On her first day of school, Franca Grassi woke up, ate a bowl of oatmeal with diced nectarines and maple syrup. She brushed her teeth with the help of a Mickey Mouse iPhone app. Then her parents, Nikki Rittenour and Marc Grassi, drove her to school in their station wagon.
As Michigan kids pour back into school this week, figuring out where Franca would wind up on her first day was an exhausting undertaking.
“I remember us talking about having the summer to decide, and then the summer just disappeared," Marc Grassi recalls.
At the beginning of the summer, Grassi and Rittenour were still looking for a school for Franca. They had moved to midtown Detroit from Asheville, North Carolina in 2014, and as soon as they got here, their search for the right school began.
Nikki Rittenour confesses, “I’ve totally become one of these people who, like, when you meet a parent in Detroit, that’s the first question that I ask them. So where does your kid go to school?”
In the last year, Nikki and Marc visited no fewer than 10 schools. Charter, public, and private. But for most of the summer, they weren't ready to enroll their daughter at any of them.
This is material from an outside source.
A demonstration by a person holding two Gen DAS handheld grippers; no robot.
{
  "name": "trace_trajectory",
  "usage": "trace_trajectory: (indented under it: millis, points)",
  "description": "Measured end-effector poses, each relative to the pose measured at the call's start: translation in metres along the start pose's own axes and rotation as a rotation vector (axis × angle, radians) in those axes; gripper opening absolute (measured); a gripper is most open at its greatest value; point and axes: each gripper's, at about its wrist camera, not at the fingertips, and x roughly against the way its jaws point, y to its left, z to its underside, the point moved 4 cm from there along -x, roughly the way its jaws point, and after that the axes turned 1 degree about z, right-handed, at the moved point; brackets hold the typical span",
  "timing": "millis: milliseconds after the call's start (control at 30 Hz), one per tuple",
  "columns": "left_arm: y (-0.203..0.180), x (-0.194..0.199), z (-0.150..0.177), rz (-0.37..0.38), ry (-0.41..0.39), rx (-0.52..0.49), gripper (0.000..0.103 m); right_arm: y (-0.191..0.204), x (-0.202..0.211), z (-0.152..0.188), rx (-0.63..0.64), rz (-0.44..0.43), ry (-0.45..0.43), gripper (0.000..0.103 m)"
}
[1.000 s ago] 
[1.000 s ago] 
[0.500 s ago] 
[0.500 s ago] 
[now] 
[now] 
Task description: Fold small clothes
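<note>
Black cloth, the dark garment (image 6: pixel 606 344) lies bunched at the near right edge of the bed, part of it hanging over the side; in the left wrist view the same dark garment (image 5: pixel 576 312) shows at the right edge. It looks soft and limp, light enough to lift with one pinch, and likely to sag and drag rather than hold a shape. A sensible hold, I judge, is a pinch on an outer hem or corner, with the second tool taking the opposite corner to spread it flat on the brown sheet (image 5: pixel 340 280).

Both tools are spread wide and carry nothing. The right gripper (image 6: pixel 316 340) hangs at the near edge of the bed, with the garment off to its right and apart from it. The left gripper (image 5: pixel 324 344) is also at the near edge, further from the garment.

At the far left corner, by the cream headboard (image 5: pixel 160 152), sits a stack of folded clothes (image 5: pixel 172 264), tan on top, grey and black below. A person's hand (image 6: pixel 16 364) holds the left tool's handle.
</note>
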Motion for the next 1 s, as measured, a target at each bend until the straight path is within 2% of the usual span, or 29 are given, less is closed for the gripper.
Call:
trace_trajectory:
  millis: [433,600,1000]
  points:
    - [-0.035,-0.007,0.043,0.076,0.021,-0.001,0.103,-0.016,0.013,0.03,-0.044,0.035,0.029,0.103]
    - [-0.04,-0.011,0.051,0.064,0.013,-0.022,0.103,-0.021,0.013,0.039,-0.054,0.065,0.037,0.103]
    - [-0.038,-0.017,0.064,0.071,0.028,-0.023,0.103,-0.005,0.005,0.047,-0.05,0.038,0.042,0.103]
Finally, by the end of August, they had whittled their long list down to two schools, both private: St. Clare of Montefalco, a Catholic school in Grosse Pointe Park, and Friends School of Detroit, Michigan’s only Quaker-run school, not far from downtown Detroit. Both institutions promised small class sizes, a dedicated parent network, and a racially mixed student body. But just a few weeks back, Grassi and Rittenour learned that Friends School would not be opening this year.
“They had some administrative troubles, financial troubles, building troubles,” Rittenour explains.
So, that made their decision to commit to St. Clare of Montefalco that much easier. Marc Grassi and Nikki Rittenour might seem like especially choosy parents. But they’re not asking for much. Just some organization and some stability – something a lot of schools in Detroit, no matter who runs them, seem to be struggling with.
Grassi and Rittenour acknowledge how lucky they are to be able to afford a small, private school for their daughter. Other Detroit families aren’t as fortunate. Many don’t have a car, so they can’t send their kids across the city to school. Many don’t have time to spend investigating the entire city’s school landscape. And that landscape is constantly in flux. Schools are opening, closing, changing leadership at a rapid clip. And the sheer number of choices can be overwhelming.
No matter who you are, or where you live in Detroit, the ground is constantly shifting when it comes to schools.